The names of these functions look pretty suspicious! It is plausible to assume that the bug consists in a Use After Free caused by a race condition because these functions’ names sound like they are responsible for incrementing and decrementing an object’s usage count. Let’s check if we are right!
In the next steps we will understand how to trigger the bug and get a crash on a vulnerable system!
Identifying the bug class
We will now take a quick look at the IopDecrementCompletionContextUsageCount function.
In a nutshell, the function will dereference a pointer at offset 0xB0 of a non-identified structure and then decrement the value stored at offset 0x10. What is stored at offset 0xB0? Let’s hit up Vergilius Project and just search for the keyword “COMPLETION_CONTEXT”.
A positive result pops up: the IO_COMPLETION_CONTEXT structure, present also as field of the structure FILE_OBJECT.
Bingo!
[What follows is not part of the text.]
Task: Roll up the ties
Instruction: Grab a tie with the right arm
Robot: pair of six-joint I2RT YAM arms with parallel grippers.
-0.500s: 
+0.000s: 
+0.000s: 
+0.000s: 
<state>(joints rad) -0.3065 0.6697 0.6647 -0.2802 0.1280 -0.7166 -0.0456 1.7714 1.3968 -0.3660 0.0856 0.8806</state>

As we can see from the picture above, the CompletionContext is a member of the FILE_OBJECT structure at offset 0xB0.
Let’s now have a look at which functions have been modified after the patch in the picture below:
Since we suspect the bug being a Use After Free somehow related to a IO_COMPLETION_CONTEXT object, we should first check if any of the patched functions is responsible for freeing or replacing a CompletionContext object.
The IopReplaceCompletionPort function caught our attention! Let’s compare the vulnerable function with the patched one!
As we can notice in the picture above, in the patched version the function will check whether the value at offset 0x10 of the CompletionContext structure is zero before freeing the CompletionContext object at offset 0xB0 of the FILE_OBJECT structure. At the same time, the vulnerable function does not carry out this check! Our suspect of this bug being a Use After Free becomes more and more reasonable.
It’s time to make a quick recap of what we’ve learned so far:
- We suspect with a high degree of certainty that the bug is a Use After Free.
- Microsoft’s attack complexity assessment for this bug makes us think that it is a race condition.
- We assume we have found a way to trigger the free of the CompletionContext object by calling IopReplaceCompletionPort.
The next logical steps will be to understand how to allocate a CompletionContext for a FILE_OBJECT and how to call the IopReplaceCompletionPort to free this object. Let’s start from the latter!
The only function IopReplaceCompletionPort gets called from is the NtSetInformationFile syscall. Before doing any reversing of this function, let’s simply read the Microsoft’s documentation about this function to speed up our analysis.
The most interesting parameter of this function is the FILE_INFORMATION_CLASS: Microsoft provides some examples of the possible values in its documentation.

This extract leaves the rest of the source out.